Foi em agosto que Biden anunciou Kamala como vice, após uma “disputa” com outras 11 candidatas de carreiras políticas também notáveis, como a senadora Tammy Duckworth, do estado de Illinois, uma veterana da guerra do Iraque, e Susan Rice, ex-conselheira de Segurança Nacional. “Tenho muita honra em anunciar que escolhi Kamala Harris, uma destemida lutadora em prol do cidadão comum e uma das melhores funcionárias públicas, como minha companheira de chapa”, escreveu Biden em seu perfil no Twitter. “Estou honrada por me juntar a ele como indicação do nosso partido a vice-presidente, e vou fazer o que for necessário para que ele seja nosso comandante-chefe”, comentou Kamala na mesma rede social.

Resposta às ruas

A escolha de Kamala para compor a chapa democrata era algo esperado por estudiosos da área política, já que os EUA se tornaram palco de acaloradas discussões raciais após a morte de George Floyd. Em maio, o ex-segurança negro de 40 anos morreu asfixiado após ter sido abordado por policiais em um mercado de Minnesota. O caso levou milhares de pessoas às ruas de várias cidades americanas. Uma mulher negra em uma chapa presidencial poderia auxiliar a angariar votos nesse nicho de eleitores.

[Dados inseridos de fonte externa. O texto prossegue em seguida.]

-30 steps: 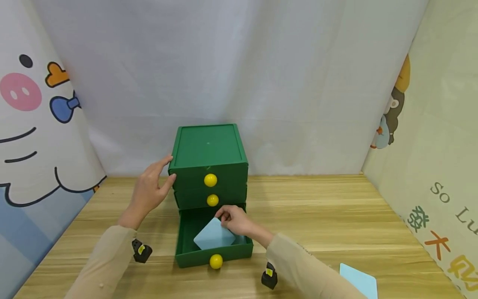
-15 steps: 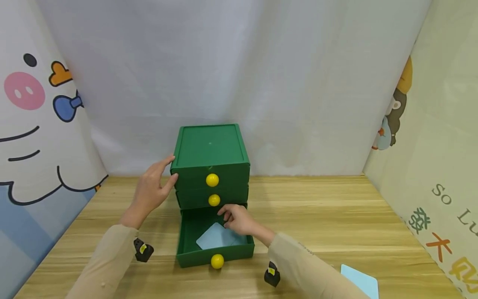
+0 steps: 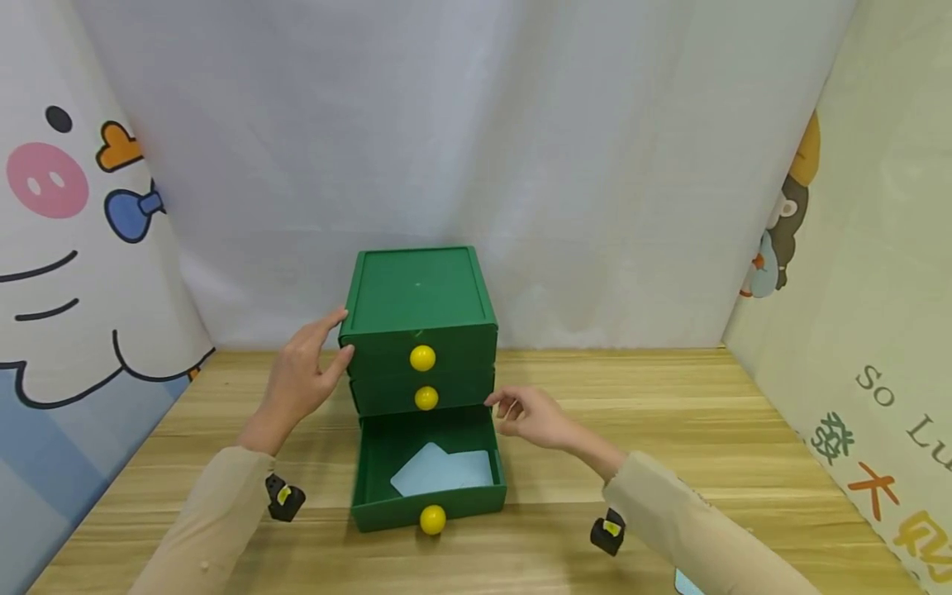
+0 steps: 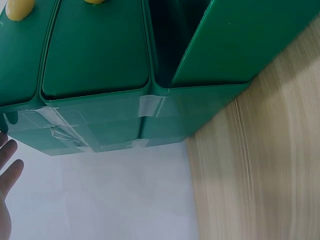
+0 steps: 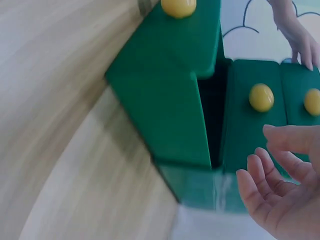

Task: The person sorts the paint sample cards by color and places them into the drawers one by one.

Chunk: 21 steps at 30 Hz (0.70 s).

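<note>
A green three-drawer box (image 3: 416, 289) with yellow ball knobs stands on the table. Its bottom drawer (image 3: 394, 515) is pulled out, and the upper two are closed. Inside that drawer lie overlapping light-blue cards (image 3: 439, 473). My left hand (image 3: 301, 376) rests on the box's upper left side, thumb by the front edge and fingers at the top. My right hand (image 3: 537, 420) hovers just right of the open drawer, fingers loosely bent and holding nothing. The right wrist view shows that hand (image 5: 285, 180) beside the box's front.
Another light-blue card (image 3: 686, 583) lies at the table's front right, mostly hidden by the right sleeve (image 3: 699, 521). A white curtain (image 3: 595, 165) hangs behind the wood-grain table (image 3: 632, 397). Printed cloths stand at left and right.
My right hand has let go of a light-blue card, which dropped flat in the bottom drawer. It then moved right, out of the drawer. My left hand has stayed on the box.
</note>
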Available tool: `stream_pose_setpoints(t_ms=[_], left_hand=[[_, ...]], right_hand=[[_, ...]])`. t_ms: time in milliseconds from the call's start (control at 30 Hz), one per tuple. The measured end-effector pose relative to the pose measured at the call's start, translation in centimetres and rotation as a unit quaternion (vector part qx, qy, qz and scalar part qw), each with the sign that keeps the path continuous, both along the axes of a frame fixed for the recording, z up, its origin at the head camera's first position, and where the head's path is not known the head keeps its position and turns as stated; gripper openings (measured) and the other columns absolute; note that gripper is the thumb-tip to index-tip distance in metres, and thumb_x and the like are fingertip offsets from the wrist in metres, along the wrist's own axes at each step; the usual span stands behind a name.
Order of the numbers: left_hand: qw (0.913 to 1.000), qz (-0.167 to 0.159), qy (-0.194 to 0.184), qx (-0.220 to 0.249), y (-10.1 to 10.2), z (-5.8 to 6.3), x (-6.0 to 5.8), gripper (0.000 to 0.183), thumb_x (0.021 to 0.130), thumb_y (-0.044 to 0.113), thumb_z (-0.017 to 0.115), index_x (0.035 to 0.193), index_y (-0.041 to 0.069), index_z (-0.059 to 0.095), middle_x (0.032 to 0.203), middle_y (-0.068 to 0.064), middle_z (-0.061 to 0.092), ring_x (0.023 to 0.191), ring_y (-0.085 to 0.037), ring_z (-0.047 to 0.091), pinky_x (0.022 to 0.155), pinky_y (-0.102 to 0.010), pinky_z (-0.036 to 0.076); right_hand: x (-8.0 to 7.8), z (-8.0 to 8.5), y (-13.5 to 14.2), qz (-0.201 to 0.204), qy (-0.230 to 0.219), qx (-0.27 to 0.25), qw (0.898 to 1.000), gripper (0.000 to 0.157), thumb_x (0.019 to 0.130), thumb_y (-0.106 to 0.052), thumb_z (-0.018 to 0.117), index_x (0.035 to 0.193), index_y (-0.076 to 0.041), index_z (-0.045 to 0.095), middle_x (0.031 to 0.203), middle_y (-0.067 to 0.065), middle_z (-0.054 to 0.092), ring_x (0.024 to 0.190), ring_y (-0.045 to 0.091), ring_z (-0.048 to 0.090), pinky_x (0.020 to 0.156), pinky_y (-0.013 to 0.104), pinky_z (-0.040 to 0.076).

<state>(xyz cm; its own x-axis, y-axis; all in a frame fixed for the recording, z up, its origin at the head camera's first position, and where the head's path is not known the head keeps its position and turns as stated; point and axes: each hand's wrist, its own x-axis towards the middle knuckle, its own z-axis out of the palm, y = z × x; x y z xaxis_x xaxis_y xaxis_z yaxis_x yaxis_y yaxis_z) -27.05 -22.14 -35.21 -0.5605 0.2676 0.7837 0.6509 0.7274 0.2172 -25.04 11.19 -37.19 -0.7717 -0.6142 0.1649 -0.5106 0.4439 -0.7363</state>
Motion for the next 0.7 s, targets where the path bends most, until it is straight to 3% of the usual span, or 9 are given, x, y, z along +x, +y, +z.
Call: stream_pose_setpoints(t_ms=[100, 400, 700], left_hand=[[1.0000, 0.000, -0.001, 0.000, 0.0, 0.0, 0.0, 0.048, 0.087, 0.015, 0.061, 0.129, -0.003, 0.047, 0.123, -0.022, 0.053, 0.109, -0.037, 0.052, 0.087, -0.052, 0.043], [1.0000, 0.000, 0.000, -0.001, -0.1, -0.1, -0.2, 0.049, 0.086, 0.013, 0.062, 0.129, -0.004, 0.046, 0.123, -0.022, 0.053, 0.108, -0.037, 0.052, 0.086, -0.052, 0.044], [1.0000, -0.001, 0.006, -0.001, 0.0, -0.2, -0.3, 0.048, 0.088, 0.015, 0.060, 0.129, -0.004, 0.046, 0.123, -0.022, 0.053, 0.108, -0.037, 0.052, 0.086, -0.052, 0.044]], right_hand=[[0.4, 0.3, 2.6, -0.018, 0.010, 0.011, 1.000, 0.026, 0.082, 0.000, 0.062, 0.107, 0.006, 0.059, 0.084, 0.010, 0.056, 0.074, 0.015, 0.054, 0.063, 0.024, 0.048], [3.0, -0.1, 10.3, -0.054, -0.028, 0.022, 0.998, 0.036, 0.083, -0.006, 0.064, 0.113, 0.010, 0.052, 0.089, 0.007, 0.052, 0.077, 0.015, 0.050, 0.063, 0.025, 0.049], [6.3, -1.4, 15.3, -0.105, -0.025, 0.063, 0.992, 0.050, 0.081, -0.018, 0.069, 0.118, 0.010, 0.049, 0.097, 0.012, 0.052, 0.083, 0.021, 0.048, 0.063, 0.024, 0.043]])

Os resultados obtidos foram positivos: após o anúncio de Harris como parceira de Biden, o partido democrata recebeu elogios de grupos que lutam contra o racismo, o apoio de celebridades americanas, principalmente mulheres, e milhões em doações. Durante a campanha, a carismática candidata visitou estados com grande população negra, como a Geórgia. Em seus discursos, ressaltou que não estava “dizendo a ninguém em quem votar”, mas trabalhando para “conquistar o voto”.

A senadora também prometeu lutar por mudanças severas na polícia americana. “Maus policiais são ruins para bons policiais. Precisamos de reforma no nosso policiamento e no nosso sistema de justiça criminal”, declarou No debate presidencial com Mike Pence, em outubro. Em outro momento do evento, ergueu a mão enquanto Pence tentava interrompê-la. “Senhor vice-presidente, estou falando, sou eu que estou falando”, retrucou Kamala, conseguindo silenciar Pence. Poucas horas depois, a frase já estampava camisetas vendidas on-line.

No meio político americano, já é cogitado que Kamala possa ser uma forte candidata à Presidência na próxima eleição americana, em 2024, já que Biden, de 78 anos, citou várias vezes que se considera velho para se manter por muito tempo no cargo, o que também o motivou a escolher uma vice mais jovem. “Preciso de alguém que trabalhe ao meu lado que seja inteligente, forte e pronto para liderar. Kamala é essa pessoa”, declarou Biden em um de seus comícios.


Primeiro casal inter-racial

Doug Emhoff, marido de Kamala Harris também entra para a história. Ele será o primeiro judeu a fazer parte da primeira e segunda famílias do país e, com a mulher, formará o primeiro casal inter-racial a ocupar suas funções. Emhoff, 56 anos, é um advogado veterano especializado em direito de mídia, esportes e entretenimento. O escopo do novo papel do primeiro “segundo cavalheiro” dos EUA ainda não foi determinado — até agora, Emhoff foi vago sobre isso.